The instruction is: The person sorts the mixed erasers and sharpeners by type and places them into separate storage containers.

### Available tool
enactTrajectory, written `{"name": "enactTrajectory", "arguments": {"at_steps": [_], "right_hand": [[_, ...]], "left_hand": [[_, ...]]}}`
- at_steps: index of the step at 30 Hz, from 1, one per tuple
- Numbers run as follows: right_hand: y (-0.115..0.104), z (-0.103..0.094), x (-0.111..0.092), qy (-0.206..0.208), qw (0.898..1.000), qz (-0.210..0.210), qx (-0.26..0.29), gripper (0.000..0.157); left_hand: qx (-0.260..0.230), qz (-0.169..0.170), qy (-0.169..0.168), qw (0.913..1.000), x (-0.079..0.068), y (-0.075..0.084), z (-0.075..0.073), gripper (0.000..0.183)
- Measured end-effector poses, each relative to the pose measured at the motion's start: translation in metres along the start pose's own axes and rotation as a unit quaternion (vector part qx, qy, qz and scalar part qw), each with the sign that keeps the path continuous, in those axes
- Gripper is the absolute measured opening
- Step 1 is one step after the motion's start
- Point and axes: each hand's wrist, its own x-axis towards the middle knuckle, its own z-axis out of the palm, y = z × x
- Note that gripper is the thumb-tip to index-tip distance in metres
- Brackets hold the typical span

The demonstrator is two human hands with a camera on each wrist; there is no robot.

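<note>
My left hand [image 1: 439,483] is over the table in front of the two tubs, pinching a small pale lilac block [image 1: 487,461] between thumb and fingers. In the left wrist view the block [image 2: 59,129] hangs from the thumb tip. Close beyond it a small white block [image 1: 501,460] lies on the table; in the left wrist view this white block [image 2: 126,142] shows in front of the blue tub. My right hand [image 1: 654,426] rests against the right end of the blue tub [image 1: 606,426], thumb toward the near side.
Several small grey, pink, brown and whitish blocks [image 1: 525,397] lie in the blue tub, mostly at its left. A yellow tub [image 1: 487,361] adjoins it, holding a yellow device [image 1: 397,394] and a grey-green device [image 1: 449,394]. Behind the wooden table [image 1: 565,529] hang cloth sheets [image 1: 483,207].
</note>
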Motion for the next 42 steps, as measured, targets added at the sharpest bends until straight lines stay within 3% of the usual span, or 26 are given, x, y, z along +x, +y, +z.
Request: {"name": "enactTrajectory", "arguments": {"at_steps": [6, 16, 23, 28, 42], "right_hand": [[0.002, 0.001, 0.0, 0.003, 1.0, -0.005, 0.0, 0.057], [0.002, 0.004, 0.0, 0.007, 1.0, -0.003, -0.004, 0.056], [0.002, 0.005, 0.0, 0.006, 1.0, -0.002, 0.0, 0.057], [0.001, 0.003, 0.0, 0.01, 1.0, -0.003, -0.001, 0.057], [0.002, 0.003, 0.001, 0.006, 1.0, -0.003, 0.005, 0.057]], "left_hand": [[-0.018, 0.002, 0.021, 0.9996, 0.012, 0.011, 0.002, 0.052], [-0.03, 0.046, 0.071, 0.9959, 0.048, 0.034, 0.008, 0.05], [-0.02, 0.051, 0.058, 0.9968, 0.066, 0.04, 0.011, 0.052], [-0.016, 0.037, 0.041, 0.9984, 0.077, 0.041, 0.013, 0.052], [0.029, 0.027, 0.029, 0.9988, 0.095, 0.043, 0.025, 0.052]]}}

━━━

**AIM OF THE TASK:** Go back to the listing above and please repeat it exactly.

**SOLUTION TO THIS EXERCISE:**
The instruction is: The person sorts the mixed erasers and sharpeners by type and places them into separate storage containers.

### Available tool
enactTrajectory, written `{"name": "enactTrajectory", "arguments": {"at_steps": [_], "right_hand": [[_, ...]], "left_hand": [[_, ...]]}}`
- at_steps: index of the step at 30 Hz, from 1, one per tuple
- Numbers run as follows: right_hand: y (-0.115..0.104), z (-0.103..0.094), x (-0.111..0.092), qy (-0.206..0.208), qw (0.898..1.000), qz (-0.210..0.210), qx (-0.26..0.29), gripper (0.000..0.157); left_hand: qx (-0.260..0.230), qz (-0.169..0.170), qy (-0.169..0.168), qw (0.913..1.000), x (-0.079..0.068), y (-0.075..0.084), z (-0.075..0.073), gripper (0.000..0.183)
- Measured end-effector poses, each relative to the pose measured at the motion's start: translation in metres along the start pose's own axes and rotation as a unit quaternion (vector part qx, qy, qz and scalar part qw), each with the sign that keeps the path continuous, in those axes
- Gripper is the absolute measured opening
- Step 1 is one step after the motion's start
- Point and axes: each hand's wrist, its own x-axis towards the middle knuckle, its own z-axis out of the palm, y = z × x
- Note that gripper is the thumb-tip to index-tip distance in metres
- Brackets hold the typical span

The demonstrator is two human hands with a camera on each wrist; there is no robot.

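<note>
My left hand [image 1: 439,483] is over the table in front of the two tubs, pinching a small pale lilac block [image 1: 487,461] between thumb and fingers. In the left wrist view the block [image 2: 59,129] hangs from the thumb tip. Close beyond it a small white block [image 1: 501,460] lies on the table; in the left wrist view this white block [image 2: 126,142] shows in front of the blue tub. My right hand [image 1: 654,426] rests against the right end of the blue tub [image 1: 606,426], thumb toward the near side.
Several small grey, pink, brown and whitish blocks [image 1: 525,397] lie in the blue tub, mostly at its left. A yellow tub [image 1: 487,361] adjoins it, holding a yellow device [image 1: 397,394] and a grey-green device [image 1: 449,394]. Behind the wooden table [image 1: 565,529] hang cloth sheets [image 1: 483,207].
</note>
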Motion for the next 42 steps, as measured, targets added at the sharpest bends until straight lines stay within 3% of the usual span, or 26 are given, x, y, z along +x, +y, +z.
Request: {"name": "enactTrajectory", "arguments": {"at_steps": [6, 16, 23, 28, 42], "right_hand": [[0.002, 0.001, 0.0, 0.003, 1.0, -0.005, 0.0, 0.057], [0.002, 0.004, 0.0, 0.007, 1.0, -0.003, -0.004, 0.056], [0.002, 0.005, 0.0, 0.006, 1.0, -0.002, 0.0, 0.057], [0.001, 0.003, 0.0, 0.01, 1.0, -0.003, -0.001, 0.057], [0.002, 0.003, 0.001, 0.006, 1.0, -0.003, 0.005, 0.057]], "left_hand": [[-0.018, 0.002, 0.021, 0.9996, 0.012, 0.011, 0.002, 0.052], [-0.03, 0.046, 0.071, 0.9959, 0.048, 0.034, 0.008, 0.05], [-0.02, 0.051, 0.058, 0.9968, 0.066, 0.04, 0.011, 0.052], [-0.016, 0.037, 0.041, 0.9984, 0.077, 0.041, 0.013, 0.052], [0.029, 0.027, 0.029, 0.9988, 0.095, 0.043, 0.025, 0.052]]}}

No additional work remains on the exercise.